Die allermeisten Situationen, in denen man die Schusswaffe zur Selbstverteidigung nutzen könnte, entstehen plötzlich. Ein Amokläufer kündigt sich im Regelfall genauso wenig an wie ein Räuber. Steht jedoch plötzlich eine Person mit einer Schusswaffe, im schlechtesten Fall sogar mit einem Sturmgewehr vor einem, dann sind die Chancen, dies zu überleben, enorm gering. Während der Schütze nur einen Bruchteil einer Sekunde benötigt um den Abzug seiner Waffe zu betätigen und einen zu töten, braucht man selber deutlich länger um die eigenen Waffe zu ziehen, selbst wenn sie in einem Schulter-/Beinholster getragen wird, zu entsichern, zu zielen und zu schießen. Das Tragen einer Schusswaffe mag zwar eine beruhigende Wirkung auf einen haben, aber einen effektiven Schutz vor einem Überfall oder einem Amoklauf kann sie nicht bieten.

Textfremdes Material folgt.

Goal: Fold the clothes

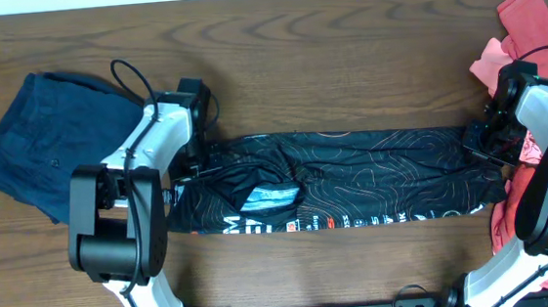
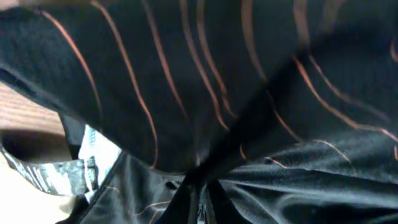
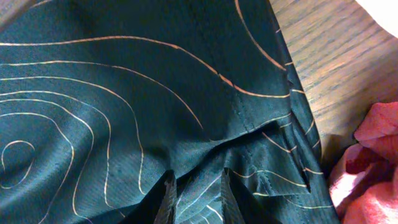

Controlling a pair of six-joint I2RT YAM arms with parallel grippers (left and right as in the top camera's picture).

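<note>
A black garment [image 1: 374,180] with thin orange contour lines lies stretched in a long band across the middle of the table. Its left part is bunched, with a light blue and white patch [image 1: 263,198] showing. My left gripper [image 1: 197,167] is at the garment's left end. In the left wrist view its fingers [image 2: 199,202] are shut on a pinch of the black cloth [image 2: 205,74], which fills the frame. My right gripper [image 1: 479,142] is at the garment's right end. In the right wrist view its fingers [image 3: 196,190] hold a fold of the cloth [image 3: 124,93] between them.
Folded navy shorts [image 1: 43,142] lie at the far left. A heap of red and pink clothes [image 1: 528,16] runs down the right edge behind my right arm and shows in the right wrist view [image 3: 373,168]. The brown wooden table [image 1: 345,60] shows behind the garment.
</note>
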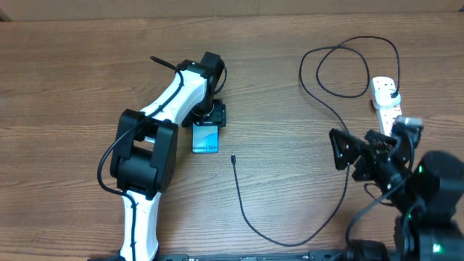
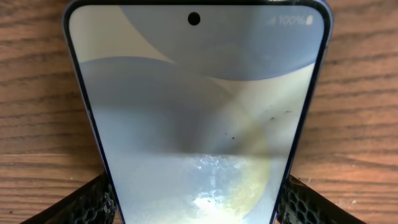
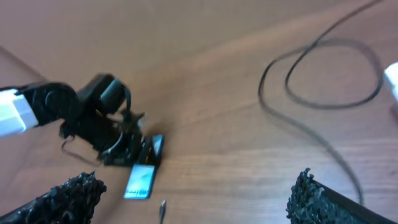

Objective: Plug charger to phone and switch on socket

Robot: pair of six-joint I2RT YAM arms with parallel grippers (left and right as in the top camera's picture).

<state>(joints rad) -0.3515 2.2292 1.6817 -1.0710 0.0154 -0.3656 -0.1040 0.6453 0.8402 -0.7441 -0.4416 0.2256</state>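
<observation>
The phone (image 1: 206, 138) lies flat on the wooden table, screen lit blue. My left gripper (image 1: 211, 116) is shut on its far end. In the left wrist view the phone (image 2: 196, 93) fills the frame between the two fingers (image 2: 196, 202). The charger cable (image 1: 341, 123) runs from the socket (image 1: 386, 96) in a loop and round to its connector tip (image 1: 234, 158), which lies loose just right of the phone. My right gripper (image 1: 342, 150) is open and empty, left of the socket. The right wrist view (image 3: 199, 183) shows the phone (image 3: 140, 180) and the tip (image 3: 162, 209) ahead of it.
The socket's near end is hidden behind my right arm. The cable's loop (image 3: 323, 74) lies at the back right. The table's far edge runs along the top of the overhead view.
</observation>
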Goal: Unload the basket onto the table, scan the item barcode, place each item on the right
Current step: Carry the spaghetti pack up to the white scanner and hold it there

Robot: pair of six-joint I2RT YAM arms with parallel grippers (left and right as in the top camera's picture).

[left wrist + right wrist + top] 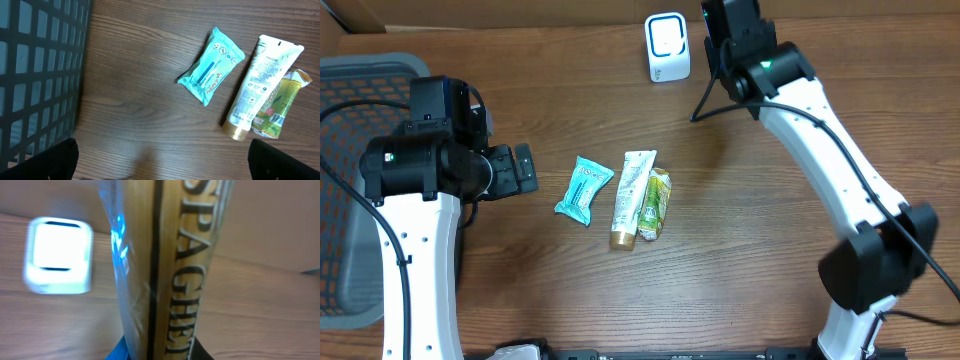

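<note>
A wooden table [740,260] carries a grey basket [365,68] at its left edge. The right gripper [726,28], fingers clamped on a spaghetti pack [170,270], holds it near the white scanner [667,47] at the far edge. The left gripper [526,168] hovers, fingers wide apart, beside a white tube [632,198], a teal wipes packet [584,189] and a green sachet [655,203]. The tube and sachet touch.
</note>
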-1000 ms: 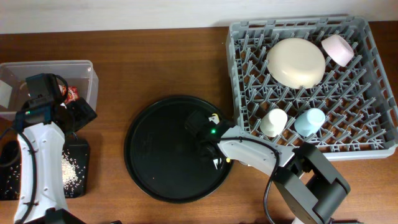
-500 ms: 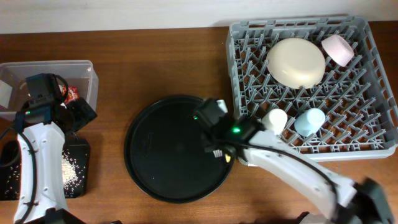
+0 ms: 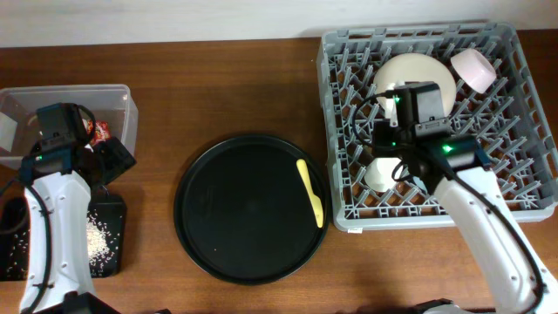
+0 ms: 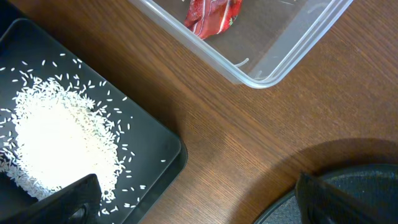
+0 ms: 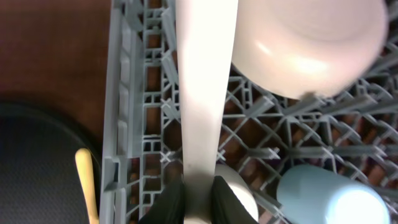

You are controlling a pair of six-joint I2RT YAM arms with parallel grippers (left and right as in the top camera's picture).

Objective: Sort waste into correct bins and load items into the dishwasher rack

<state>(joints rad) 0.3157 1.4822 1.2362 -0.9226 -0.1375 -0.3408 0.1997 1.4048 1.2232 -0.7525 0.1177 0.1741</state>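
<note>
My right gripper [image 3: 394, 144] [image 5: 199, 186] hangs over the grey dishwasher rack [image 3: 340, 218], shut on the handle of a pale utensil [image 5: 205, 93]. Its head runs out of frame, so I cannot tell fork from spoon. Under the fingers stands the white cup [image 3: 379, 174] [image 5: 239, 193], with the light blue cup [image 5: 329, 193] to its right. The cream plate [image 3: 410, 68] and pink bowl [image 3: 475, 68] sit at the rack's back. My left gripper [image 3: 109, 157] [image 4: 199, 199] is open over bare wood. It hangs between the clear box [image 4: 273, 68] holding the red wrapper [image 4: 211, 12] and the shallow black tray [image 4: 161, 149] of rice [image 4: 56, 137].
A large round black tray [image 3: 235, 209] lies at the table's middle, with one pale yellow utensil [image 3: 310, 192] [image 5: 87, 186] along its right side, close to the rack's left wall. My right arm crosses the rack's front half.
My right gripper has lifted a utensil off the round tray and swung right and back, over the rack. One utensil stays on the tray. The left arm has not moved.
</note>
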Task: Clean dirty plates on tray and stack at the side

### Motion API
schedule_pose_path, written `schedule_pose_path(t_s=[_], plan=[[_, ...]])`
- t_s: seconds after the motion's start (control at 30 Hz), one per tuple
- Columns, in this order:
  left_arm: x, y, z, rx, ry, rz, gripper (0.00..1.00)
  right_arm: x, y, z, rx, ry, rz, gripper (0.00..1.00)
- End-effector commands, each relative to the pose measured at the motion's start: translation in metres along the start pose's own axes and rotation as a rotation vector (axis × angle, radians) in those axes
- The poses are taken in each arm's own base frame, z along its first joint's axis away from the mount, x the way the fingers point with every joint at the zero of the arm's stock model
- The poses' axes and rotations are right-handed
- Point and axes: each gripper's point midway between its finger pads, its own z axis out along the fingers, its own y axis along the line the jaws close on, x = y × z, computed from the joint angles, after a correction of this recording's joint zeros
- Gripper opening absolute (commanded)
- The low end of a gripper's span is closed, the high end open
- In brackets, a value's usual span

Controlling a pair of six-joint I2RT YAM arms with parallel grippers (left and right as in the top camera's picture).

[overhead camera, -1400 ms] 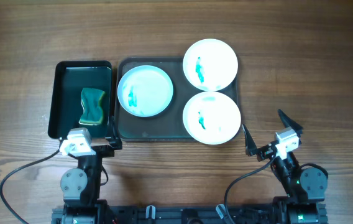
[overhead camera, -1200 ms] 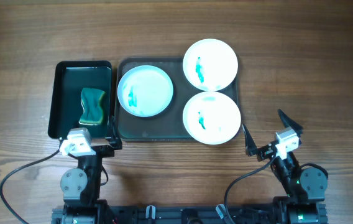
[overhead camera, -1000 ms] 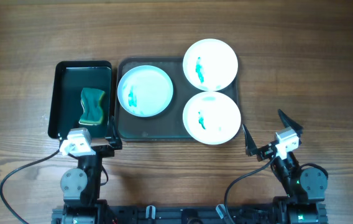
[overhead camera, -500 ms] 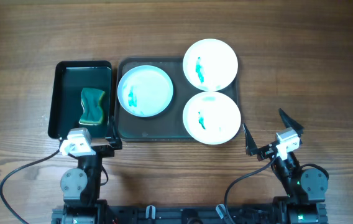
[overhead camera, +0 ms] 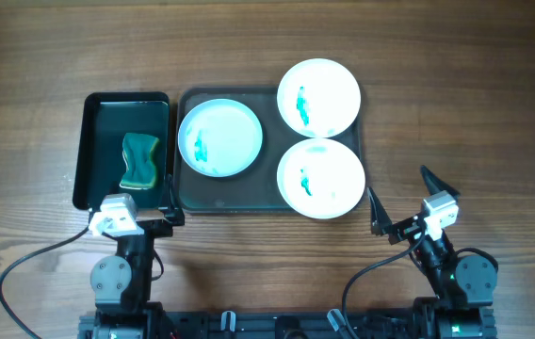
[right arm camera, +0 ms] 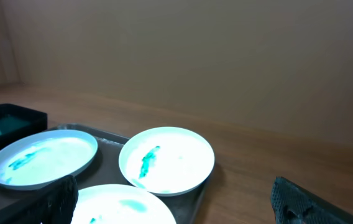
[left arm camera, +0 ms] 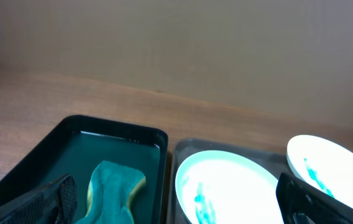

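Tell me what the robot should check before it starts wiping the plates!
1. Is the left gripper open and empty? ok.
2. Is the right gripper open and empty? ok.
3. Is the sponge lying free in the small black tray, close to the left gripper? ok.
4. Are the left plate, near right plate and far right plate on the big tray? ok, though the far right plate pokes out over the rim.
5. Are the plates clean? not ok; all three show teal smears.
6. Are the two right plates apart? cannot tell; their rims meet.
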Motion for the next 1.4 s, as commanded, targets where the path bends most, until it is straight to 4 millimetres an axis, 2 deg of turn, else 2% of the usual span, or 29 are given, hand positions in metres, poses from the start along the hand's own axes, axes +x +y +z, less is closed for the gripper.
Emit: schedule_pose_path(t_s=[0.0,0.17,0.23,0.3,0.37,0.4,0.47,0.57,0.67,0.77,0.83,0.93,1.0,1.03,1.1,1.2,1.37], plan=[[-0.034,-0.009,-0.010,0.017,-0.031,-0.007,1.00,-0.022,0.010,0.001,-0.065,-0.007,0.019,1.00],[-0.082,-0.018,-0.022,-0.014,0.112,0.001,1.00,-0.060,0.007,0.026,-0.116,0.140,0.083,1.00],[-0.104,-0.023,-0.020,-0.032,0.198,0.006,1.00,-0.071,-0.001,0.044,-0.120,0.271,0.141,1.00],[-0.126,-0.028,-0.009,-0.054,0.308,0.012,1.00,-0.077,-0.007,0.060,-0.125,0.447,0.218,1.00],[-0.133,-0.030,0.002,-0.078,0.419,0.017,1.00,-0.078,-0.011,0.071,-0.128,0.578,0.275,1.00],[-0.132,-0.031,0.013,-0.116,0.572,0.008,1.00,-0.075,-0.013,0.077,-0.130,0.687,0.324,1.00],[-0.126,-0.035,0.027,-0.129,0.731,-0.004,1.00,-0.069,-0.016,0.085,-0.131,0.791,0.370,1.00],[-0.112,-0.046,0.060,-0.100,0.878,-0.027,1.00,-0.051,-0.017,0.104,-0.164,0.833,0.408,1.00],[-0.078,-0.043,0.079,-0.110,0.997,-0.034,1.00,-0.035,0.001,0.116,-0.272,0.874,0.529,1.00],[-0.050,-0.038,0.091,-0.133,1.085,-0.032,1.00,-0.012,0.019,0.133,-0.249,0.950,0.624,0.85],[-0.048,-0.033,0.094,-0.152,1.087,-0.010,1.00,0.001,0.036,0.147,-0.212,0.998,0.653,0.79],[-0.053,-0.008,0.092,-0.318,1.055,-0.063,1.00,0.021,0.068,0.178,-0.151,1.103,0.607,0.71],[-0.053,-0.001,0.089,-0.349,1.062,-0.078,1.00,0.039,0.085,0.194,-0.113,1.174,0.592,0.63],[-0.053,0.002,0.088,-0.357,1.067,-0.081,1.00,0.055,0.098,0.203,-0.104,1.221,0.597,0.57],[-0.052,0.004,0.085,-0.365,1.077,-0.084,0.99,0.091,0.118,0.209,-0.087,1.306,0.621,0.46],[-0.051,0.005,0.085,-0.366,1.082,-0.083,0.98,0.125,0.140,0.213,-0.104,1.354,0.623,0.41],[-0.038,0.007,0.087,-0.378,1.126,-0.080,0.97,0.153,0.158,0.219,-0.102,1.359,0.574,0.36]])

Von diesem praktischen Aspekt einmal abgesehen, ist das Recht, eine Schusswaffe zur Selbstverteidigung zu tragen, auch von theoretischer Seite höchst fraglich. Der NRA, die Schusswaffen zur Selbstverteidigung bewirbt, sieht damit eine Chancengleichheit zwischen „Täter“ und „Opfer“ hergestellt. Wäre so eine „Chancengleichheit“ aber nicht auch dann hergestellt, wenn nur noch Messer erlaubt wären? Wenn man wirklich Waffen zur Selbstverteidigung haben möchte, dann müssen dies zwangsläufig Nahkampfwaffen sein, da bei diesen der Überraschungseffekt meist nicht so heftig ausfällt wie bei Schusswaffen und man dementsprechend mehr Zeit hat zu reagieren. So hätte ein Amokläufer mit einem Messer das Überraschungsmoment vielleicht noch beim ersten Opfer auf seiner Seite, danach müsste er jedoch damit rechnen, dass alle weiteren Opfer ihre Messer schon gezogen haben und sich verteidigen könnten. Mit einer Schnellfeuerwaffe hingegen hätte er wahrscheinlich schon die Hälfte seiner Opfer getötet, bevor jemand reagiert hätte. Außerdem sind Messer so billig, dass es sich jeder leisten könnte, sich mit so einer „Selbstverteidigungswaffe“ ausstatten zu können. Bei Schusswaffen hingegen ist dies nicht der Fall. Sie sind sogar diskriminierend, da arme Personen sich vielleicht gerade mal eine Pistole leisten können, während reiche Personen sich Sturmgewehre mit einem erweiterten Magazin kaufen könnte. 

Wie man deutlich sieht, gibt es keine vernünftigen Gründe dafür, dass es für Privatpersonen ein Recht auf Schusswaffenbesitz geben sollte. Doch wird sich mit sehr großer Wahrscheinlichkeit in Amerika auch nach diesem Amoklauf nichts großes an den Waffengesetzen ändern. Vielleicht wird der Verkauf von Sturmgewehren eingeschränkt oder Halbautomatikwaffen verboten. Doch werden wir wahrscheinlich nicht allzu lange auf einen erneuten Amoklauf waren müssen. Wenn das System einmal wirklich krank ist, dauert es leider meistens sehr lange, bis es wieder gesundet. 

Es ist der Mensch, der den Abzug betätigt, doch die Kugel die tötet!